For my first Thanksgiving overseas, I went to order a turkey at the poultry stand at a neighboring Barcelona market. “I’d like a 10-kilo turkey, please,” I told the proprietor.
He burst out laughing. “Nena,” he said. “Such a bird does not exist. You are a foreigner. You don’t understand how much is 10 kilos.”
“Yes, I do,” I responded. “I’m from America, where everything is bigger. We have lots of 10-kilo turkeys. I’m having 15 people for my Thanksgiving dinner, and I need 22 pounds of turkey.”
Everything is bigger in America (and bigger still in Texas). The first year my now-husband was invited to my family’s Thanksgiving, he volunteered to buy the turkey. “Honey,” my Eastern European boyfriend told me over the phone, “I’ve bought the biggest chicken you ever saw. It’s absolutely huge.”
“How big is it?” I asked, suddenly worried that it would weigh 30 pounds, take nine hours to cook and not fit in my oven.

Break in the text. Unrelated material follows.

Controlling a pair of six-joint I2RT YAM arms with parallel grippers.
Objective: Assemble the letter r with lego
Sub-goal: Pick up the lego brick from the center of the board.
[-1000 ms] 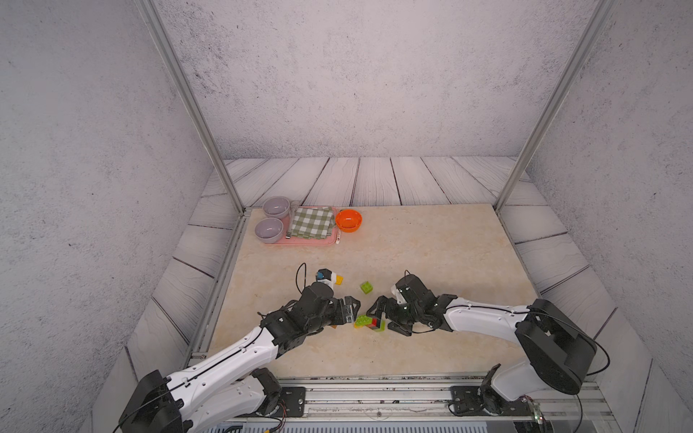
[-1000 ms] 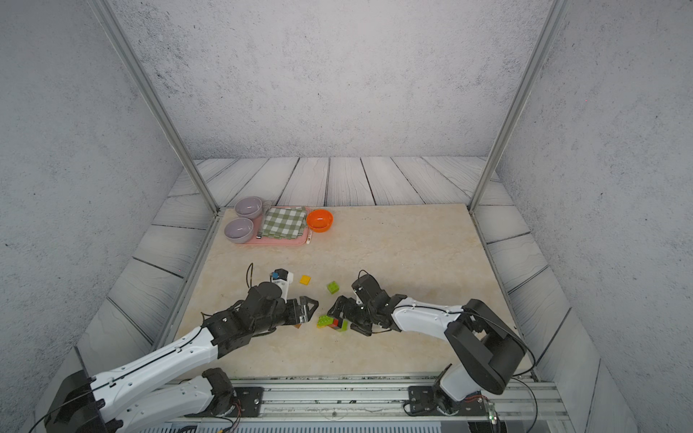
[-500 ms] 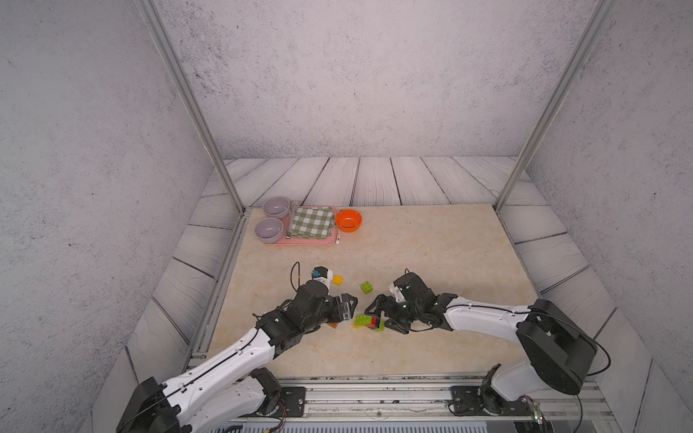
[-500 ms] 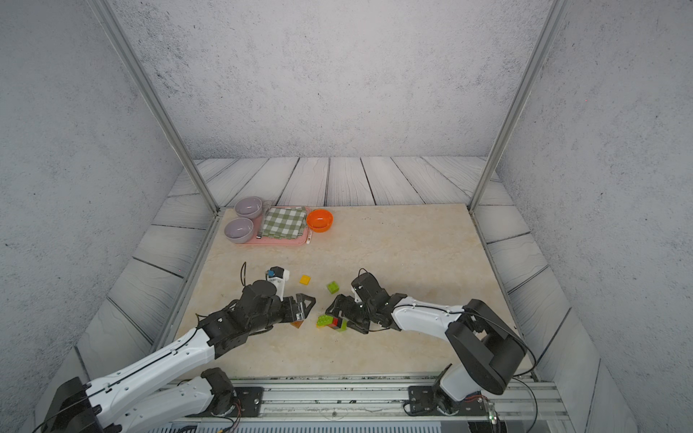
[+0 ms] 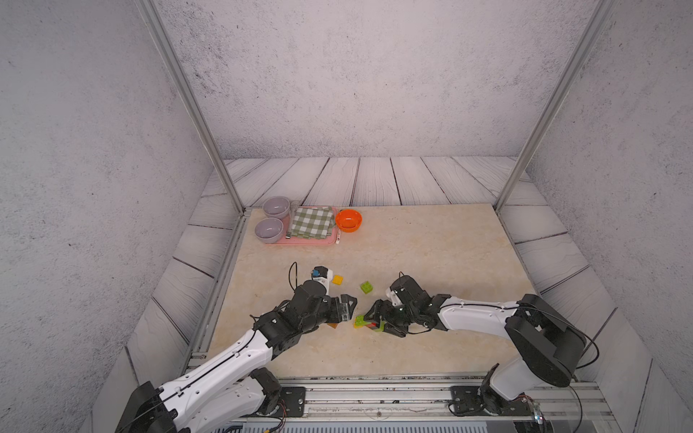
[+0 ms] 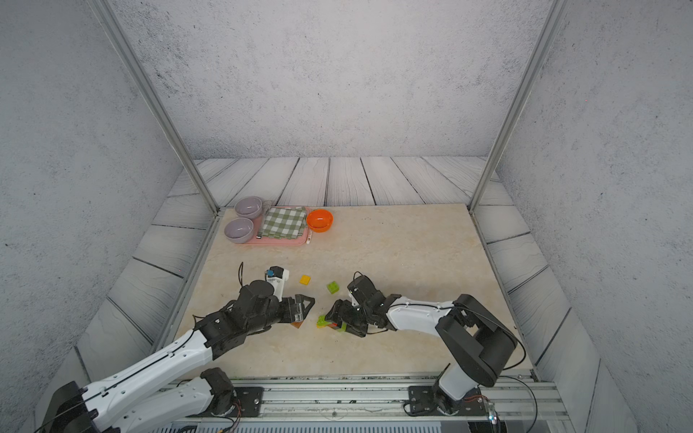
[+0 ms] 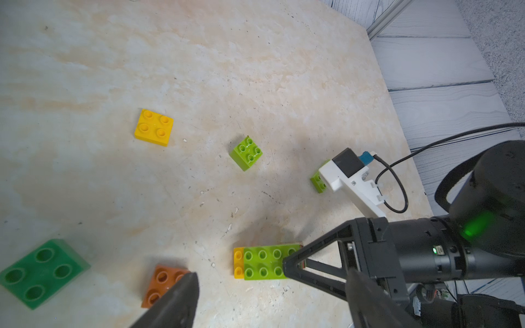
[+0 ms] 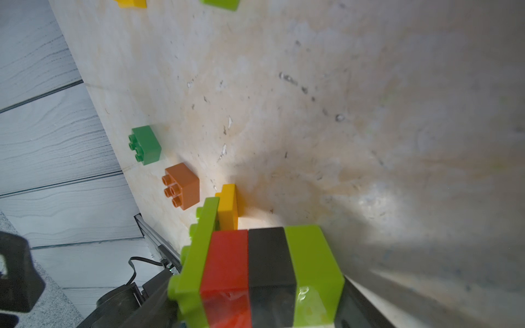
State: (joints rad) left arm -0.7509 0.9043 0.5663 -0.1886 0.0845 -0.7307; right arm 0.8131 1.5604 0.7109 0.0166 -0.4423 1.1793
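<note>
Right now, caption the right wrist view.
Lime, red and black brick stack up close; orange-brown brick and green brick beyond.

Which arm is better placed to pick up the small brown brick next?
Left, probably. The left hand is open right beside the brown brick, while the right hand is around the brick stack.

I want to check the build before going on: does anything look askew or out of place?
Nothing spilled or broken. Only the yellow brick under the long lime brick juts past its end, not flush.
</note>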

“Huge,” he said. So you can imagine my surprise when Oggi turned up at my door in Brooklyn, swinging a small kosher turkey as though it were a lasso. I don’t remember how large it was exactly, but that bird couldn’t have weighed more than 10 pounds.
“You see,” he said, “this is a really big chicken.” Oggi came from a place without turkeys.
Ever since then I’ve wondered: Do Americans eat more because our poultry is bigger? We definitely eat a lot more turkey and more of everything else, too. I’ve learned this from many Thanksgivings abroad, having invited Spaniards, Swiss, Israelis, Serbians and other non-Yankees to share my turkey, potatoes, cranberry sauce, cornbread and pie.
In America, you need a lot of food to have leftovers. People eat and eat and eat. In Southern Europe, they pick politely at the food. They nibble here and there, take a sip of wine, go out for a smoke on the balcony. They join in toasts and ask why Americans put sweet jam on their gigantic chickens.
They do not eat as though it were their patriotic duty to do so, because it isn’t. They do not clutch their stomachs, moan dramatically and debate the properties of tryptophan. (They definitely don’t sneak into the other room to watch football.)
People everywhere, however, do grasp the concept of gratitude. I have yet to encounter the language that has no translation for “thank you,” or the culture that does not celebrate its bounty with a meal. Combining the two — offering thanks over ceremonial food or drink — is a Jewish thing, a Christian thing, a Korean thing, a Malian thing. In short, it’s universal.
The universality of Thanksgiving has always been its greatest appeal. It’s also the reason the holiday travels so well. You don’t have to profess a faith, claim a cause or pray; you show up and eat and that’s enough.
While we may belong to different tribes at home, Americans abroad find each other at Thanksgiving, gathering to roast a communal turkey (though we may do it on the weekend if Thursday’s not a local holiday).
Thanksgiving, it has long been observed, is for everyone — a bland, starch-centric palette waiting for each family’s dash of ethnic color. We hear about neighbors’ rice-and-bean stuffing, Tofurkeys jazzed up with hot peppers, pasta side dishes.
My grandmother routinely served a Corn Flakes crumb-topped noodle kugel alongside the turkey, as she did for every holiday save Passover. Bland, beige and rich, that kugel was an excellent substitute for mashed potatoes, which were a Yankee oddity my grandmother never did fathom.
I like the symbolism of Thanksgiving’s New World ingredients: the corn, potatoes and beans that crossed the ocean to enliven Europe’s fusion cuisines. In some form, those staples are likely what my ancestors ate when they arrived from England nearly 400 years ago.
I’m sure they were thankful for those first crunchy ears of corn, just as I was grateful to the point of teary nostalgia when Ocean Spray cranberries showed up in my Spanish mailbox.
And I was even more grateful when I located a Peruvian poultry vendor in the Boqueria, Barcelona’s huge central market. “Pavo de 10 kilos,” he said, jotting down my order. “No problem.”
Thanksgiving may celebrate the Old World coming to the New — but that year in Barcelona, a vendor from the New World came to my rescue in the Old World, delivering the biggest chicken anyone had ever seen.